=== The task ===
Starting with the first line and ending with the line that holds "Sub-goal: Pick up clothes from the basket", repeat the material exactly.

=== The records ===

-.-.-

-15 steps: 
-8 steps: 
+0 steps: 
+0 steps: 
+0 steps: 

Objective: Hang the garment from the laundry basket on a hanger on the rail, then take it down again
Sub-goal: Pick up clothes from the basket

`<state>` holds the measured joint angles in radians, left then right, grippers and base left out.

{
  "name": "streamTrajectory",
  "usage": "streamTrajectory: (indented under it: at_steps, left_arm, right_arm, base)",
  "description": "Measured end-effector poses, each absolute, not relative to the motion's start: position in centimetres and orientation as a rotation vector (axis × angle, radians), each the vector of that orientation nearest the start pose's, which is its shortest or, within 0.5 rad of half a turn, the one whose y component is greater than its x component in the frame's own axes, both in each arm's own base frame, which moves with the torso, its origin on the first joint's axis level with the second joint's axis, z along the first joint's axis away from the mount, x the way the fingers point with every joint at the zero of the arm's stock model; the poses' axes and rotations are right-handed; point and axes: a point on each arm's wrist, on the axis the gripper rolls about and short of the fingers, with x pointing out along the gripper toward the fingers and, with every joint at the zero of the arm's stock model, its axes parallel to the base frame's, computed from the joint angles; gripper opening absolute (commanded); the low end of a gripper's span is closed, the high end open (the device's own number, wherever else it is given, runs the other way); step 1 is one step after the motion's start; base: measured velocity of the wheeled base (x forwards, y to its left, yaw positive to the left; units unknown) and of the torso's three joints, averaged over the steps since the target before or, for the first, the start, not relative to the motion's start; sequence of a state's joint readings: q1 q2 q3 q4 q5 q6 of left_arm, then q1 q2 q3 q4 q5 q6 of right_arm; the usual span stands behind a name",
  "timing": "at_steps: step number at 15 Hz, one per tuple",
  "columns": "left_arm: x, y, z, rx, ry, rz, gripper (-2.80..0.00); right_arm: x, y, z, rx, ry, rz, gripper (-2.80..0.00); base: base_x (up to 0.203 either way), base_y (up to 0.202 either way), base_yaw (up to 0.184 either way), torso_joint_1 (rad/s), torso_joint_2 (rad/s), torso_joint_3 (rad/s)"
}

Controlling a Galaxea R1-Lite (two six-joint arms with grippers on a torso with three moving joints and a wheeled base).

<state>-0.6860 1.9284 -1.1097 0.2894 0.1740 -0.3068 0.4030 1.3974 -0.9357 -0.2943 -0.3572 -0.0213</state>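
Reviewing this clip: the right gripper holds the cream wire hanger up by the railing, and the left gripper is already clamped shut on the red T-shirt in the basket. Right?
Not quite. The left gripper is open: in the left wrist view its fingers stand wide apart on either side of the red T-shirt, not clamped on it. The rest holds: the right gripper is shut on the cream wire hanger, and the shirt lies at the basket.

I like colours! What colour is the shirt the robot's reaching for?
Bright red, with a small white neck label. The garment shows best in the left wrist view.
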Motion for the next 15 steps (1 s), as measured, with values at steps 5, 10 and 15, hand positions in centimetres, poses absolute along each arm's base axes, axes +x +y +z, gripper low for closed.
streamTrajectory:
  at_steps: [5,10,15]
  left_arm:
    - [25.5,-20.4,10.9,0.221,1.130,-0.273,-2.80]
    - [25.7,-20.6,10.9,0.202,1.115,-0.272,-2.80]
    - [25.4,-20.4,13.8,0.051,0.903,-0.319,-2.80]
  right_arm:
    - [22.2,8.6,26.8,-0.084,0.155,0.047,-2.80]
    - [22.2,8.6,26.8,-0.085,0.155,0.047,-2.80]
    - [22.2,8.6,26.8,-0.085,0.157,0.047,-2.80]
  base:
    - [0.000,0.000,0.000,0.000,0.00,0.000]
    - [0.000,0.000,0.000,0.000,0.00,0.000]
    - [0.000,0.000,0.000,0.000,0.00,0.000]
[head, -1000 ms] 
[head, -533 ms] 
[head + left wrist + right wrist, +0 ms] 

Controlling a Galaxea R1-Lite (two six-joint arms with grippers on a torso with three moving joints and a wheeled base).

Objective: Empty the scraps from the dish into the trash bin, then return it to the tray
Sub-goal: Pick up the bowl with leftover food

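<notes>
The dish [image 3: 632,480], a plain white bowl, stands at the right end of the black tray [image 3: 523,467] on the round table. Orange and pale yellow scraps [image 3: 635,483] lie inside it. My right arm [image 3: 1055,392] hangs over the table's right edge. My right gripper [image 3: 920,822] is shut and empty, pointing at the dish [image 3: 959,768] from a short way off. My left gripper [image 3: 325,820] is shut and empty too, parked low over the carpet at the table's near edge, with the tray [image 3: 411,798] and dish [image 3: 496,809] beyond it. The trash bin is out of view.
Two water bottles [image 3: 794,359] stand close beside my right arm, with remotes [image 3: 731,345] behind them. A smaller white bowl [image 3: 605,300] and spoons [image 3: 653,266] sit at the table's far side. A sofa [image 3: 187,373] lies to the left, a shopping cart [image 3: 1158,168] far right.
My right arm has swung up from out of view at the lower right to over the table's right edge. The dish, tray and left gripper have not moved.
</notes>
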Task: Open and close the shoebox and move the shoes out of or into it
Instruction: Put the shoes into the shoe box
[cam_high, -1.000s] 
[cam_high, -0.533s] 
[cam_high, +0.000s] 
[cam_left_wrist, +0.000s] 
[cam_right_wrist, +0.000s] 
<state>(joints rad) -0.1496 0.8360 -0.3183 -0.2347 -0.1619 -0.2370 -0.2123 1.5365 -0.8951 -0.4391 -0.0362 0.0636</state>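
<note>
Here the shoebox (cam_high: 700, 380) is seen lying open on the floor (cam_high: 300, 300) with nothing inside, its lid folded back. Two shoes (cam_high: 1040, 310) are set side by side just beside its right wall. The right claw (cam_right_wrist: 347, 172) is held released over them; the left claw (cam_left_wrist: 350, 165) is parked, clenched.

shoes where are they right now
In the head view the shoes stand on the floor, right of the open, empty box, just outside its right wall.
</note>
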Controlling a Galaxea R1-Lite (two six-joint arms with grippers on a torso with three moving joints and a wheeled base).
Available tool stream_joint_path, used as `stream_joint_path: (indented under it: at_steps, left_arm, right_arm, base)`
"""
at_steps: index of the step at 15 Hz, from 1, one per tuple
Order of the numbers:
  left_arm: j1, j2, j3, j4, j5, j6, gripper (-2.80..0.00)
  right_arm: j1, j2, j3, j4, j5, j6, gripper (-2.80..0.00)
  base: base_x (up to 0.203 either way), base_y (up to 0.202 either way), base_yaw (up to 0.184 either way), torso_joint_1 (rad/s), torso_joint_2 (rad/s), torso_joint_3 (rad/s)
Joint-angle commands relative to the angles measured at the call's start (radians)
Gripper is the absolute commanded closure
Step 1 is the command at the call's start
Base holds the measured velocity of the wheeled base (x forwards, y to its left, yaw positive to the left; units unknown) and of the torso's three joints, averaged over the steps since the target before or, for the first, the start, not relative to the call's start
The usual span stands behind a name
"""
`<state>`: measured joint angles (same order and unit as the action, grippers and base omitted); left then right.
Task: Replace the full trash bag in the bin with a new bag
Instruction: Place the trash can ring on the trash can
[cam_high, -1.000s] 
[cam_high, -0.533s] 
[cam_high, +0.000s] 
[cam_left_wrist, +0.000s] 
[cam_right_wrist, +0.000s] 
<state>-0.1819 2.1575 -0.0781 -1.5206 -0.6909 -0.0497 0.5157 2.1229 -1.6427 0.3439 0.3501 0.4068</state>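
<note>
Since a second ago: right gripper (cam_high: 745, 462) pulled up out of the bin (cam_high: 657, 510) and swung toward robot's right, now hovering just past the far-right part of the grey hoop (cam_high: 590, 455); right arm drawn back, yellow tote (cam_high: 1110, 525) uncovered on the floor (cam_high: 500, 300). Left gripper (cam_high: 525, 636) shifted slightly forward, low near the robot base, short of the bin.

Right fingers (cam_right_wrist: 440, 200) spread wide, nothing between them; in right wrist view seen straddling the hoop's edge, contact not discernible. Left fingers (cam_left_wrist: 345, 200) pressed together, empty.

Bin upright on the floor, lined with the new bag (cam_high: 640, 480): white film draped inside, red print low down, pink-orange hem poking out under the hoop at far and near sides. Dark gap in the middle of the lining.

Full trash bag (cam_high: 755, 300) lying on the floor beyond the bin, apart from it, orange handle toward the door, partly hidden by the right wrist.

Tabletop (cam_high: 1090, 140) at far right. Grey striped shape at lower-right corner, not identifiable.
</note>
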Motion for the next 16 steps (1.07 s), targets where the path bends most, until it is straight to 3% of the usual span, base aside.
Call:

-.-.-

=== Written answer ===
-15 steps: 
-8 steps: 
+0 steps: 
+0 steps: 
+0 steps: 

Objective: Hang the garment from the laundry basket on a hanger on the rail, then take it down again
Sub-goal: Pick up clothes from the basket

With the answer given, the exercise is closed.